Brief> Within the records below is a range that opens at the line with "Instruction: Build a" and closes at the line with "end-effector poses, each". Return that range word for word, both ends included, and only that range.
══════════
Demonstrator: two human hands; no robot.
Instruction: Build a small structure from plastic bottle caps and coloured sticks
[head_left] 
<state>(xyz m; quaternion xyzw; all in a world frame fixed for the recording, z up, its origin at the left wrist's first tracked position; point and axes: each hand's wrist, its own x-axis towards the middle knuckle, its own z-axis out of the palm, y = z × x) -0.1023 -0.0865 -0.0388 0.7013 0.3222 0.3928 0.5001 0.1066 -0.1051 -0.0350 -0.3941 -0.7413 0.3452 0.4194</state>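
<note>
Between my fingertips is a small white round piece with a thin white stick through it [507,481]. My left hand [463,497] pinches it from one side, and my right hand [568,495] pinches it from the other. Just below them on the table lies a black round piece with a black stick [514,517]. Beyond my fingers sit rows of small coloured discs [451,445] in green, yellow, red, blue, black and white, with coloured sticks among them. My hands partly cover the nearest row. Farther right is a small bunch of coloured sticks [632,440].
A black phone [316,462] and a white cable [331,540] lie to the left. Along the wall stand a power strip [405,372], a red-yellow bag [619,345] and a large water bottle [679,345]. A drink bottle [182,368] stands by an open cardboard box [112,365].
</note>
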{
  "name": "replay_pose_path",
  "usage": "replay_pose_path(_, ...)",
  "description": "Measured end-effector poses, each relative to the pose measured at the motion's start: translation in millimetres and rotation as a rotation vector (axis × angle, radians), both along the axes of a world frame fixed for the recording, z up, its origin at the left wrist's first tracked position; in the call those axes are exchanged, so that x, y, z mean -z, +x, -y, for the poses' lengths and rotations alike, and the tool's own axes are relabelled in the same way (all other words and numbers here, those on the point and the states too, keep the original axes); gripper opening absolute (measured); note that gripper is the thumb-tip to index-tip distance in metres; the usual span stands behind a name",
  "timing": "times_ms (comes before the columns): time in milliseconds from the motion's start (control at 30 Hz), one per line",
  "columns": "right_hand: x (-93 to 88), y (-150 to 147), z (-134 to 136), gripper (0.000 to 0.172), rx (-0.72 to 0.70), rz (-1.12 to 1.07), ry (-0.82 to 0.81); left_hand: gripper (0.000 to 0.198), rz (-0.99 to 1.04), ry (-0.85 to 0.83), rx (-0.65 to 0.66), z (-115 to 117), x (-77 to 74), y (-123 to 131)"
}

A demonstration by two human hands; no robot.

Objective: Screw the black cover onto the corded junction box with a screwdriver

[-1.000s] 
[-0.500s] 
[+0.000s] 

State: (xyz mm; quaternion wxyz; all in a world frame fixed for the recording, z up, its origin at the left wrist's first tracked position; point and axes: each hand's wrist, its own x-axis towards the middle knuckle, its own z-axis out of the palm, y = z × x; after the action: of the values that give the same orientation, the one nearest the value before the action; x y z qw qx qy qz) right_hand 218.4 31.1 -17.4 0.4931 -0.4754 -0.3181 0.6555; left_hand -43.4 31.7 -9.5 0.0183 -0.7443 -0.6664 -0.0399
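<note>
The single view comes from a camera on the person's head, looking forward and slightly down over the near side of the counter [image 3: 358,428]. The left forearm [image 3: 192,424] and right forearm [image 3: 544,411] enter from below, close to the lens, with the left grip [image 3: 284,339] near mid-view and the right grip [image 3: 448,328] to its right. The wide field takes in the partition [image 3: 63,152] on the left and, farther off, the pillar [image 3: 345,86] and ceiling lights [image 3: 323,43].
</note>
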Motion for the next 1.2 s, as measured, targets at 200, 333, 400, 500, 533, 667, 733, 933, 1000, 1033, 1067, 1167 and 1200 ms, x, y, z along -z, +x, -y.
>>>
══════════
Answer section>
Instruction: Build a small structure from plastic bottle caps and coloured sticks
[head_left] 
<state>(xyz m; quaternion xyzw; all in a world frame fixed for the recording, z up, its origin at the left wrist's first tracked position; point and axes: each hand's wrist, its own x-axis towards the middle knuckle, its own z-axis out of the palm, y = z × x) -0.1023 -0.0865 -0.0388 0.7013 0.3222 0.3928 0.5001 0.1066 -0.1051 -0.0350 -0.3941 -0.7413 0.3452 0.4194</state>
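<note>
Between my fingertips is a small white round piece with a thin white stick through it [507,481]. My left hand [463,497] pinches it from one side, and my right hand [568,495] pinches it from the other. Just below them on the table lies a black round piece with a black stick [514,517]. Beyond my fingers sit rows of small coloured discs [451,445] in green, yellow, red, blue, black and white, with coloured sticks among them. My hands partly cover the nearest row. Farther right is a small bunch of coloured sticks [632,440].
A black phone [316,462] and a white cable [331,540] lie to the left. Along the wall stand a power strip [405,372], a red-yellow bag [619,345] and a large water bottle [679,345]. A drink bottle [182,368] stands by an open cardboard box [112,365].
</note>
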{
  "name": "replay_pose_path",
  "usage": "replay_pose_path(_, ...)",
  "description": "Measured end-effector poses, each relative to the pose measured at the motion's start: translation in millimetres and rotation as a rotation vector (axis × angle, radians), both along the axes of a world frame fixed for the recording, z up, its origin at the left wrist's first tracked position; in the call those axes are exchanged, so that x, y, z mean -z, +x, -y, for the poses' lengths and rotations alike, and the tool's own axes are relabelled in the same way (all other words and numbers here, those on the point and the states too, keep the original axes); gripper opening absolute (measured); note that gripper is the thumb-tip to index-tip distance in metres; the usual span stands behind a name",

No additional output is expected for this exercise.